Every conversational system needs an obvious escape hatch to a human, and it should never be hidden. Detect frustration. Detect repetition. When someone asks the same thing twice, or plainly asks for a person, hand them off cleanly, with the context they already gave carried across so they do not start from zero. An assistant that knows when to step aside earns more trust than one that pretends it can handle everything. Knowing your limits is not weakness. It is the whole job.

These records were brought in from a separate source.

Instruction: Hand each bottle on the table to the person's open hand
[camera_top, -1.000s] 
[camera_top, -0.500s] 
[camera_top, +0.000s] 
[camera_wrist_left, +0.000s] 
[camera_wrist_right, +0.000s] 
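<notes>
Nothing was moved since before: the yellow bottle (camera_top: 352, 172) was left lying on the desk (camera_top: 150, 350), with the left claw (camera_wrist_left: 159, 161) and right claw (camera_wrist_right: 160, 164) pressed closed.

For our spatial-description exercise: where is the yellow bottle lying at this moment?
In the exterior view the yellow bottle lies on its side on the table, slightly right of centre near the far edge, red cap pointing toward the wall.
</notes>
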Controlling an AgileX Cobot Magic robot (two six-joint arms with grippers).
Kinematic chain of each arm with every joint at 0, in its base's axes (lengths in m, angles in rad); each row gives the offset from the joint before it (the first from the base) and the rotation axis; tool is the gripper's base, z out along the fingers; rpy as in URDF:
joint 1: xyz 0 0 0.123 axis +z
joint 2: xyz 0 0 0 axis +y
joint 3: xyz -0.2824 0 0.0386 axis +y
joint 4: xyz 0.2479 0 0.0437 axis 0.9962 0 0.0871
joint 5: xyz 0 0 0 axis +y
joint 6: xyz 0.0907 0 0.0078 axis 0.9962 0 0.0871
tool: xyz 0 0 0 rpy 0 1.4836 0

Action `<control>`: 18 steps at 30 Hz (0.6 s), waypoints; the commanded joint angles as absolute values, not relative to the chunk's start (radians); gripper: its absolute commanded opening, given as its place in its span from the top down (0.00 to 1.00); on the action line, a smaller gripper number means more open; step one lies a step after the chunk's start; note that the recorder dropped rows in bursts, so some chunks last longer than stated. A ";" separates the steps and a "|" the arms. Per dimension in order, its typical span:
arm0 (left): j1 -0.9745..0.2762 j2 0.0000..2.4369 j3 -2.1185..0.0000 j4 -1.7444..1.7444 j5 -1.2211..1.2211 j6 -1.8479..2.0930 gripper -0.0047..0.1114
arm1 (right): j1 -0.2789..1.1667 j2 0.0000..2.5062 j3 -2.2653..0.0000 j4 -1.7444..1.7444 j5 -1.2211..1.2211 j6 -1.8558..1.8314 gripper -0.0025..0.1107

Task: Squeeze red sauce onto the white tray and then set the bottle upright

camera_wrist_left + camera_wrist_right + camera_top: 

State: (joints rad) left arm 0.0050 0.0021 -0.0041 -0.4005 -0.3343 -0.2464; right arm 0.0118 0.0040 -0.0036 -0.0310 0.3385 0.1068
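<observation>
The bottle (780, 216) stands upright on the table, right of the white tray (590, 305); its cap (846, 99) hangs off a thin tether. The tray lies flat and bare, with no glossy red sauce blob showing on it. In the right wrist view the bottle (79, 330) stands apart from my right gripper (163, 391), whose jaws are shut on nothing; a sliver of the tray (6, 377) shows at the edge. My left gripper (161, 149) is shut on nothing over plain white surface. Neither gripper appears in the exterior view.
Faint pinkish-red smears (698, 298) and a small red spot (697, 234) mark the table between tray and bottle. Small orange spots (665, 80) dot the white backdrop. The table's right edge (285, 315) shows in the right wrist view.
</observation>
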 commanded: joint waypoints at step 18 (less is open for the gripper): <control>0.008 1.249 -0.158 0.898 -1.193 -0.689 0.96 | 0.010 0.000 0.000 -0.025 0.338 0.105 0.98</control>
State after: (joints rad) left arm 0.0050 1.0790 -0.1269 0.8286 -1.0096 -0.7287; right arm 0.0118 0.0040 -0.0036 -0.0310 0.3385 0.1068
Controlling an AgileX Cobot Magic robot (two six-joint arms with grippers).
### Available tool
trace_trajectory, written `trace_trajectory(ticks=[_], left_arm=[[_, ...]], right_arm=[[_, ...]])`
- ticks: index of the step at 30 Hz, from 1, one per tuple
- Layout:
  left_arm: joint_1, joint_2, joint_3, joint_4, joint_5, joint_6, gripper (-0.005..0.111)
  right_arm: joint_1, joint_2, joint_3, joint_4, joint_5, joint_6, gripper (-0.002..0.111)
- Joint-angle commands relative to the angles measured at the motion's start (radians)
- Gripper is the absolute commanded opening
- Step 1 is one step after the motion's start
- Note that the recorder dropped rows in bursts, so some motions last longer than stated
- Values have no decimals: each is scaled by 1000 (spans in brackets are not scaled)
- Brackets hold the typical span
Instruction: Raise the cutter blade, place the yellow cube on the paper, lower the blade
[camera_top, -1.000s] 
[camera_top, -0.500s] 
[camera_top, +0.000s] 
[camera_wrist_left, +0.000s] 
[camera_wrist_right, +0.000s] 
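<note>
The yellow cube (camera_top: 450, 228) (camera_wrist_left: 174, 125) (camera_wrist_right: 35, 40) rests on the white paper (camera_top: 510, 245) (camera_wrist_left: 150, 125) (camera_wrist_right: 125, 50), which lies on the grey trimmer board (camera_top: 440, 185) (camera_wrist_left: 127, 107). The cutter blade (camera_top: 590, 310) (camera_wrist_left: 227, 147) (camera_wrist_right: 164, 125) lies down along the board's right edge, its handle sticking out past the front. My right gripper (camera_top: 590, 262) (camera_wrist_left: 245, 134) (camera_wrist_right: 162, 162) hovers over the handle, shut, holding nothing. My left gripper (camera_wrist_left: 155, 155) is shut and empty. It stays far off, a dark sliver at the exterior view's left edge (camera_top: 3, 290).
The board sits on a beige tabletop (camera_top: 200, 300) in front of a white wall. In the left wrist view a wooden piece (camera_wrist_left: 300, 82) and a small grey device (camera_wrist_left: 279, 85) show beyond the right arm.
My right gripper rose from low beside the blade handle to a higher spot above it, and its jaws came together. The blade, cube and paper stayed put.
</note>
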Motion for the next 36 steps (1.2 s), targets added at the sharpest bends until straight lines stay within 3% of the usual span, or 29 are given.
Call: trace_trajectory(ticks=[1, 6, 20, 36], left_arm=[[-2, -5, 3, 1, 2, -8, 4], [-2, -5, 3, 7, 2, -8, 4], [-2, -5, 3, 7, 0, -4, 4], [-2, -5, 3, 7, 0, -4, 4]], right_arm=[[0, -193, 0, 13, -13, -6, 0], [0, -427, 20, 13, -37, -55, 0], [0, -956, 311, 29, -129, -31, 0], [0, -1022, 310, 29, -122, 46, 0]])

It hides that it is a machine
Some designers still think the goal is to fool you. Give the bot a human name, a fake typing delay, no disclosure, and hope you never notice. Then you do notice, usually at the worst moment, and every helpful thing it said before is now suspect. The deception poisons the trust retroactively.
Be honest about what it is. Fern is plainly an AI concierge, and it says so. People are remarkably forgiving of a machine that is upfront about being a machine, and remarkably unforgiving of one that lied. Honesty is not just ethical here. It is better product design, because trust that survives contact with reality is the only kind worth having.
It has no idea what it is allowed to do
You ask the assistant to cancel the order, issue the refund, change the address. It either refuses everything out of vague caution, or worse, cheerfully claims it did something it had no power to do. Both are the same underlying gap. The system does not actually know the boundary of its own authority.
This is the problem I care about most right now, and it is why I started Cura Mirai, which is patent-pending work on keeping AI safe and human-governed. An assistant needs a clear, enforced sense of what it may do on its own, what needs a human to approve, and what is simply off limits. Those boundaries should be real guardrails in the system, not polite suggestions in a prompt. When the assistant knows its own edges, it can act with confidence inside them and defer honestly outside them. That is what governed autonomy actually looks like.
The principles underneath
Look across those six failures and the fixes rhyme. They come down to a handful of things I now treat as non-negotiable.
- Honesty about uncertainty. Make a guess look like a guess and a fact look like a fact. Never let them wear the same tone.
- An obvious way to a human. The exit should always be visible, and the handoff should carry the context so nobody repeats themselves.
- Memory and context. Hold onto who the person is and what they are trying to do. Most perceived intelligence is just not forgetting.
- Knowing its own limits. The assistant should understand what it is allowed to do and admit what it cannot. Boundaries build trust rather than break it.
None of this requires a frontier model. It requires designers who have sat with real users, watched a conversation go wrong, and felt the specific sting of building the thing that failed. I have built those systems, shipped them, and rebuilt them after they let people down. The technology is ready. The question is whether we design it to deserve the trust we keep asking people to give it. Most teams are still reaching for a better model. Reach for a better design instead. That is where the trust actually lives.